Beyond the economic damage, Skinner said the trade war has created a toxic environment between customers.
“This is very un-Canadian. They’ve got to get back at the table. It’s incumbent on the fed to make this happen, Trudeau’s gotta step up … The wine industry is being used as a bargaining chip right now.”
MP Dan Albas says the trade dispute will cost the regional economy if it’s not quickly resolved.
“I heard from one small family run winery owner who now faces the challenge of what happens with the 6,000 cases of wine ordered in Alberta. Mortgages, payroll, taxes and utilities all must be paid for this winery to survive.”
Albas says he fully supports Prime Minister Trudeau’s insistence that the project is in Canada’s national interest and must move forward
Like Ashton, Albas believes the NDP is using the pipeline issue to appease their Green Party colleagues and environmental activists who feel let down by the Site C decision.
“This is one way to show their support to that coalition,” he said.
But the pipeline issue is in the interest of the entire country, Albas says, and federal law will veto any provincial interests.
“If Horgan wants to rewrite rules federally, he should get elected as Prime Minister,” he said.
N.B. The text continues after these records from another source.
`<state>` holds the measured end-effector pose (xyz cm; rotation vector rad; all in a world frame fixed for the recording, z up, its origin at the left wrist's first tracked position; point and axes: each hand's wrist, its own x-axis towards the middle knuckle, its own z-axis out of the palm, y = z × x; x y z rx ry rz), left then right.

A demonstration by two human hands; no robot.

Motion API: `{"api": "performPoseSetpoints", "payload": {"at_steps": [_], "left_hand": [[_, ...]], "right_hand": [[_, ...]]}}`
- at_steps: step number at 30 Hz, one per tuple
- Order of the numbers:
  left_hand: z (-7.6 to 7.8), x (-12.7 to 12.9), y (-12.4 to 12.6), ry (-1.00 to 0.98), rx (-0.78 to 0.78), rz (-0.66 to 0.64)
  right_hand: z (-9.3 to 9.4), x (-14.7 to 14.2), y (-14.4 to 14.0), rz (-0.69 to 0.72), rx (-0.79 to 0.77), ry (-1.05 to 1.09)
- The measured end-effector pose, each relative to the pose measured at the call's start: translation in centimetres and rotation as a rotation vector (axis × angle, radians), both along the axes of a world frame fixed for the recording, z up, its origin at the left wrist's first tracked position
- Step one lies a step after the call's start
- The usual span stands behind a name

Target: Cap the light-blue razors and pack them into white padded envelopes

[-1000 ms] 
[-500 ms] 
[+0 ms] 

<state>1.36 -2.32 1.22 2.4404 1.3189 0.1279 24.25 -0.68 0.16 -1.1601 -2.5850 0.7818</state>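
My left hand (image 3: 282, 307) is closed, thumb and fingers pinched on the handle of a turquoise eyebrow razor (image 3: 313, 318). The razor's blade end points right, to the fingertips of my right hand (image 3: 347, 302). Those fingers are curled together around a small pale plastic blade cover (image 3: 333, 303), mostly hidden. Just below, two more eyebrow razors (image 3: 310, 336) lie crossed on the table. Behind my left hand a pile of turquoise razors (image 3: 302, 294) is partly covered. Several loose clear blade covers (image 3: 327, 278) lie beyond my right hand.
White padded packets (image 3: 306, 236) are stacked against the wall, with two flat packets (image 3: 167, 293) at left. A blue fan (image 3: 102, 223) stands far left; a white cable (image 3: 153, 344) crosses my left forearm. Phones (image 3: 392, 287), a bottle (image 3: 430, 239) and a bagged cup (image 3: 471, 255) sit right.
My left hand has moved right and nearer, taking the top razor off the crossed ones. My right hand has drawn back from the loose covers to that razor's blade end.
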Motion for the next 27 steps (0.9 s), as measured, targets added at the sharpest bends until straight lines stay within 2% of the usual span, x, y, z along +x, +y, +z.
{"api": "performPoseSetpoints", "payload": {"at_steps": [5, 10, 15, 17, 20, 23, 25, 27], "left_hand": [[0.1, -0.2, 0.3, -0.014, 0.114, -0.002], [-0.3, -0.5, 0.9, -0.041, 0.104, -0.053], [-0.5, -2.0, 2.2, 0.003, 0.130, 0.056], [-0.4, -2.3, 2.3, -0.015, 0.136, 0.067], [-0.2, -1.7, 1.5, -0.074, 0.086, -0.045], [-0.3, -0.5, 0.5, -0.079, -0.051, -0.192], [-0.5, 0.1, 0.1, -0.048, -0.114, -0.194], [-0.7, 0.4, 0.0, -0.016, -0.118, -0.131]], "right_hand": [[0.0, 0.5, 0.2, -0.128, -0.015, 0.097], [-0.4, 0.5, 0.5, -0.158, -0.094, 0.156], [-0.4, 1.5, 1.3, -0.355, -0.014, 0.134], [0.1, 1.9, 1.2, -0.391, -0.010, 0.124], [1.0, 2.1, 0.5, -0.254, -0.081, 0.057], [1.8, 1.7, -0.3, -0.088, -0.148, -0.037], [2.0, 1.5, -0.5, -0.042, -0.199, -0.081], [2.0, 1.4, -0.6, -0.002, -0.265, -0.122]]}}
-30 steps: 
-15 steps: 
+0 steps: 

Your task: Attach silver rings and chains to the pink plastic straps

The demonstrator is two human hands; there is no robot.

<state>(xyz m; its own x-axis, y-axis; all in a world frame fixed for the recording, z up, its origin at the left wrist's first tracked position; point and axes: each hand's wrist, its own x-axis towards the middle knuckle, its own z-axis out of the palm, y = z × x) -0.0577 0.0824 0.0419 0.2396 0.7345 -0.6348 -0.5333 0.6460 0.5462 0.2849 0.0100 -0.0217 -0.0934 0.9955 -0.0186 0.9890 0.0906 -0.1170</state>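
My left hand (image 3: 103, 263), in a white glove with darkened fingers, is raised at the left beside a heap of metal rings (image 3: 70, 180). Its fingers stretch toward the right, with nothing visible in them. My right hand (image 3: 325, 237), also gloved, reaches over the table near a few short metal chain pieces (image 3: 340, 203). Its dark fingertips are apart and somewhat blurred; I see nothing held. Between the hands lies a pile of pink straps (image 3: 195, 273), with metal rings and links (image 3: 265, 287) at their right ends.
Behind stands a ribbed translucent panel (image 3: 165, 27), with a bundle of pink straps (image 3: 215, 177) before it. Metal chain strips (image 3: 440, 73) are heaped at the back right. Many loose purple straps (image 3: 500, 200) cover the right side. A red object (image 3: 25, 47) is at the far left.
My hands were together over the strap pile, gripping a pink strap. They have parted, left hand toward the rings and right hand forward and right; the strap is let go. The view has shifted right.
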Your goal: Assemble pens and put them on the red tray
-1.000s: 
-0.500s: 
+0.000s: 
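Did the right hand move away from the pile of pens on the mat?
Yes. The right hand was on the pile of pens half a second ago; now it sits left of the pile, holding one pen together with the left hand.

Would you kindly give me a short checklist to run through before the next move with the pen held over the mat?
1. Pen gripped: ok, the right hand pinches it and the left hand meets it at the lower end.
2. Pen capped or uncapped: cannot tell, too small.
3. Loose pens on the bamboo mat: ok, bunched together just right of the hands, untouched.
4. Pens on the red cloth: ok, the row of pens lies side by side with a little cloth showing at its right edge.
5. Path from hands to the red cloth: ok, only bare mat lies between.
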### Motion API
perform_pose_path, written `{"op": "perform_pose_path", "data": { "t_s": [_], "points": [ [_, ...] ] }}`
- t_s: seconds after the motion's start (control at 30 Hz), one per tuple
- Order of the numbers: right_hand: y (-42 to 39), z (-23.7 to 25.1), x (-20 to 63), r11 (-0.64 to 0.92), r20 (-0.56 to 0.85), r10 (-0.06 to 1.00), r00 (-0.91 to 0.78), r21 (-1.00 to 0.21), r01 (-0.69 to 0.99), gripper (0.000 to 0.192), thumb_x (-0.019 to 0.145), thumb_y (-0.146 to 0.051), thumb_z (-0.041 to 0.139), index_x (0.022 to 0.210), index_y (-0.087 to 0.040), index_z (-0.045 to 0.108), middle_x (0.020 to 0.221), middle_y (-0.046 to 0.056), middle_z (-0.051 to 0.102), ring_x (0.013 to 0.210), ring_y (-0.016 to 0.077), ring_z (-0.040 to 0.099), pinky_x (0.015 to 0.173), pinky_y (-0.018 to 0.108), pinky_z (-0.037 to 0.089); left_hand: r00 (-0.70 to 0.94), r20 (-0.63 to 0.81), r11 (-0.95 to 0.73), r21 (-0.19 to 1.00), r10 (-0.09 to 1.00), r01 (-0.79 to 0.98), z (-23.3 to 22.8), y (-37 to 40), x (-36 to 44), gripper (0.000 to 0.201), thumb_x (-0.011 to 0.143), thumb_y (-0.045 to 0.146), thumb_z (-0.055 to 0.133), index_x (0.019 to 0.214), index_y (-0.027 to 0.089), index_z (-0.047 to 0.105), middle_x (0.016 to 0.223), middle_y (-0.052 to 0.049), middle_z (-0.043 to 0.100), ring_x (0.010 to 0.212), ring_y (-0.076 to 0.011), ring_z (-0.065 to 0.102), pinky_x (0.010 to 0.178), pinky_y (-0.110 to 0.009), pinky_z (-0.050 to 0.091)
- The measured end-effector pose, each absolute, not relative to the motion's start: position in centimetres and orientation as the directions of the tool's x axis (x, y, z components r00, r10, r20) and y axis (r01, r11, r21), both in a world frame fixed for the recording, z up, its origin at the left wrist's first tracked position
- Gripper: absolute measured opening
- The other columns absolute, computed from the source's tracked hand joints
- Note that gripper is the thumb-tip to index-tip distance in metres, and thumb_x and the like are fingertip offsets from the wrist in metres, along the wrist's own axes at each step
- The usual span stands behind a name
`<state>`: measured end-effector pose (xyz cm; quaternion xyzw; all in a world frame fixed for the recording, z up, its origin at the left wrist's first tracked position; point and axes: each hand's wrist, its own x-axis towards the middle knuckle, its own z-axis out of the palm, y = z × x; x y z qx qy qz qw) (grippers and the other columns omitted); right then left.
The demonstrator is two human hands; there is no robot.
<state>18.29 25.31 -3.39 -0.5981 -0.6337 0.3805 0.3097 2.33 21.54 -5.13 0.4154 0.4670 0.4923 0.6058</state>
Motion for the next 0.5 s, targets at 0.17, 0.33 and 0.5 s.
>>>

“The value of this project is just under $7-billion and will create 15,000 new jobs during construction. This pipeline will also generate $4.5 billion in federal and provincial government revenues. It should also be noted that this project replaces the existing Trans Mountain pipeline system between Edmonton, AB, and Burnaby, B.C. This existing pipeline is now over 50 years old.”
The Canadian Chamber of Commerce is also asking the feds to step in.
“Boycotts between businesses in two provinces will not resolve an issue that is ultimately our federal government’s responsibility,” the Chamber said in a press release. “The federal government needs to act now by engaging directly with the province of British Columbia and ensuring that the fair and scientifically-sound decisions on the (Kinder Morgan) Trans Mountain pipeline are carried out.”
Before the embargo, 30 per cent of all wine sold in Alberta came from B.C., the industry’s second largest market next to B.C. itself.